Bernard lifted his head toward her, but Annette went steadily on.
“Paris was liberated on August 25, although the war did not end for many months yet. I have seen the films. Oh! Such scenes! When the Allied tanks roared into Paris—led by Frenchmen!—there was jubilation, and de Gaulle strode down the Champs-Elysées like a man on stilts, wearing the military hat that always reminds me of a gâteau box. ‘La Marseillaise’ was sung everywhere. There was so much joy. The church bells rang again. The champagne came out of hiding.”
Annette folded her hands across her breasts and continued in a soft monotone.
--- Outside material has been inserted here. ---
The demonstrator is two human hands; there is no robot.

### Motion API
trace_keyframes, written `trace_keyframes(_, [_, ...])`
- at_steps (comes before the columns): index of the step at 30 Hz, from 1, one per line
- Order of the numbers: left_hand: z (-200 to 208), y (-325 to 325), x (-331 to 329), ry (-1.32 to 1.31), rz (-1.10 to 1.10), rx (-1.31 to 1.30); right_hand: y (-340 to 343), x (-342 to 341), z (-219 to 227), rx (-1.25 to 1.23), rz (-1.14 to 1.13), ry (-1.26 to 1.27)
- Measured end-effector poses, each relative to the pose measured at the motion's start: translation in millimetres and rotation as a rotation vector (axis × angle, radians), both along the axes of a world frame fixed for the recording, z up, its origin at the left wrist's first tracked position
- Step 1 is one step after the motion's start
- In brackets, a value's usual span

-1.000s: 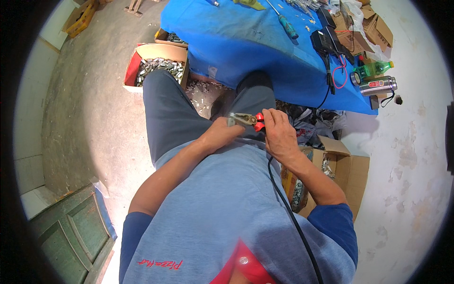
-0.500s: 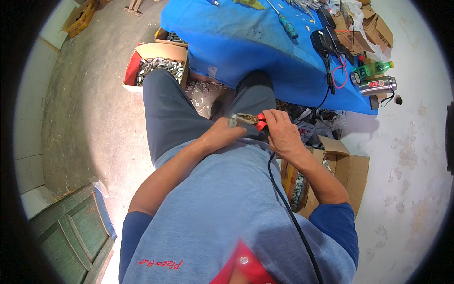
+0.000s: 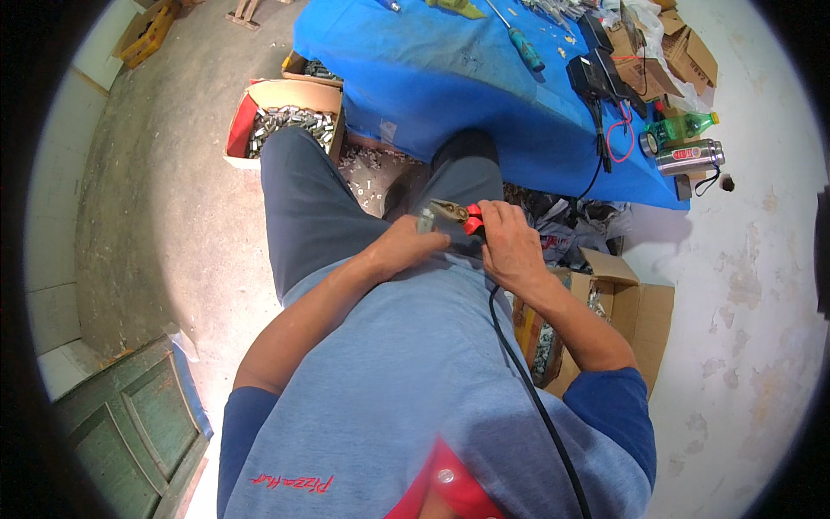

“However, we were not there. Ten days before, the Germans—who were in retreat from Paris—sent off the last convoy to Germany. My mother and I were in one of those cattle cars, creeping out of Paris toward Germany as the sun was rising.”
46.
IT WAS DARK. ANNETTE WENT TO THE KITCHEN, TAKING WITH HER the plate of toast and the pâté. Bernard followed her, and in a little while she returned. She brought candles but did not light them. Marshall tried to speak. He did not know if, in telling her story, she was offering him a gift or transferring a burden. His ears and eyes and heart were not sharp enough to catch fully all that Annette was telling him. He could not grasp the depths of her story. He felt that his mind was cemented over. She replenished the wine, and the wine made him feel easier with her, drawn to her like someone reaching across an abyss.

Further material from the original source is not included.